:: Work item ::
Exactly the lines below from the one with "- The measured" up to and including the one with "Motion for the" make up the answer, with nothing else added.

:: Available data ::
______
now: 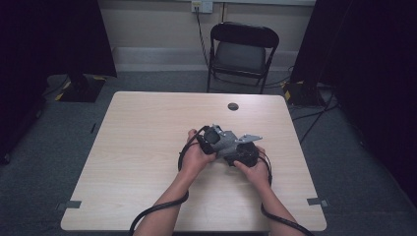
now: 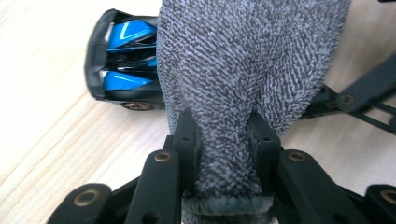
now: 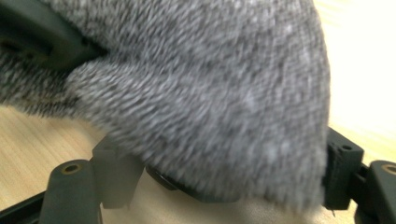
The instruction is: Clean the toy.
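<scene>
In the left gripper view, the left gripper (image 2: 224, 140) has its two black jaws pinched tight on a bunched fold of a grey terry cloth (image 2: 247, 60); the cloth fans out wide beyond the jaws and drapes over the near part of a toy car (image 2: 123, 63). The car is black with bright blue panels and a bronze-coloured wheel, and lies on the pale wooden table (image 2: 46, 140). Its uncovered end points to the left of that view, and its long axis runs across the picture, passing under the cloth. No brand, label or lettering can be read on the car, the cloth or the grippers.

In the right gripper view, the right gripper (image 3: 219, 182) has its jaws standing wide, one on each side of a dark object under the cloth (image 3: 210, 93); whether the pads press on it I cannot tell, since the cloth hangs in front.

From the high view, both hands (image 1: 196, 155) meet just right of the table's (image 1: 147, 123) middle, grippers touching or nearly so.
</scene>
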The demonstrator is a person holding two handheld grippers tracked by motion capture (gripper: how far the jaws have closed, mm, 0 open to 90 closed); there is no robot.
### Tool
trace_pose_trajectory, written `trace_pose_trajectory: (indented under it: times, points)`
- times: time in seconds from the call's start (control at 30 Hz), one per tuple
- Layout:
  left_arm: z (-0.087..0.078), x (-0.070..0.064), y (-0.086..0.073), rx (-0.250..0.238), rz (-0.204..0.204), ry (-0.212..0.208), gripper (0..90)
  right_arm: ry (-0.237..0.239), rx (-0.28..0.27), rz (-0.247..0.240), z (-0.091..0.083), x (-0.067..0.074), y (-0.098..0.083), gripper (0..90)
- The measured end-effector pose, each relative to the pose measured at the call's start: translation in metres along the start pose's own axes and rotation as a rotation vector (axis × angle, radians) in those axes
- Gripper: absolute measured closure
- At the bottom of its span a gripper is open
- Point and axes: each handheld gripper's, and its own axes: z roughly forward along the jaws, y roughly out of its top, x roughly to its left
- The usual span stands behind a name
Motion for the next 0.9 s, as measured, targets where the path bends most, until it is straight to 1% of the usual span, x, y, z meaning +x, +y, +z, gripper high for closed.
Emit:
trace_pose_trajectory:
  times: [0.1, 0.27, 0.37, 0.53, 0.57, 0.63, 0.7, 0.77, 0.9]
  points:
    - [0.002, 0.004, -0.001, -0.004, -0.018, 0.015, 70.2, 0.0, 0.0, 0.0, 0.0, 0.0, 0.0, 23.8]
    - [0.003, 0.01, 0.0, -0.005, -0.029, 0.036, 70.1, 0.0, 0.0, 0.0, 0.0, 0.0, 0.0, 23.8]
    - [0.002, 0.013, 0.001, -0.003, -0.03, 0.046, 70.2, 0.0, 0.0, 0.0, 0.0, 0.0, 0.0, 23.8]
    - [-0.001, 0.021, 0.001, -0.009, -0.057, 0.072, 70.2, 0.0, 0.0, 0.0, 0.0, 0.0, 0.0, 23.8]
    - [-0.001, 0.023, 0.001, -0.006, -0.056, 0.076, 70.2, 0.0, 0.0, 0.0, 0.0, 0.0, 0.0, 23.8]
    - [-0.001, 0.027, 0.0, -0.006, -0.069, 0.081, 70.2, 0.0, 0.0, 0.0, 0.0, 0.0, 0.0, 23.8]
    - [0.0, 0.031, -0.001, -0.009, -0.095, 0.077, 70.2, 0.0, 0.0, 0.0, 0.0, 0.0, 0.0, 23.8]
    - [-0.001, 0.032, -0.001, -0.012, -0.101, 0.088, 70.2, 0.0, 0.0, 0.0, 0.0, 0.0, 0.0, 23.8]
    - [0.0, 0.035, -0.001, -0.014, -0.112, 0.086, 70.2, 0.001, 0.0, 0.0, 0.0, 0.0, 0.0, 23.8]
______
:: Result ::
- The measured end-effector pose, each relative to the pose measured at the call's start: translation in metres along the start pose's own axes and rotation as a rotation vector (axis × angle, radians) in those axes
- Gripper: absolute measured closure
- At the bottom of its span a gripper is open
- Point and axes: each handheld gripper's, and its own axes: z roughly forward along the jaws, y roughly out of its top, x roughly to its left
- The usual span stands behind a name
Motion for the next 0.9 s, as measured, targets where the path bends most, until it is straight to 1% of the usual span, x, y, z meaning +x, +y, +z, gripper high for closed.

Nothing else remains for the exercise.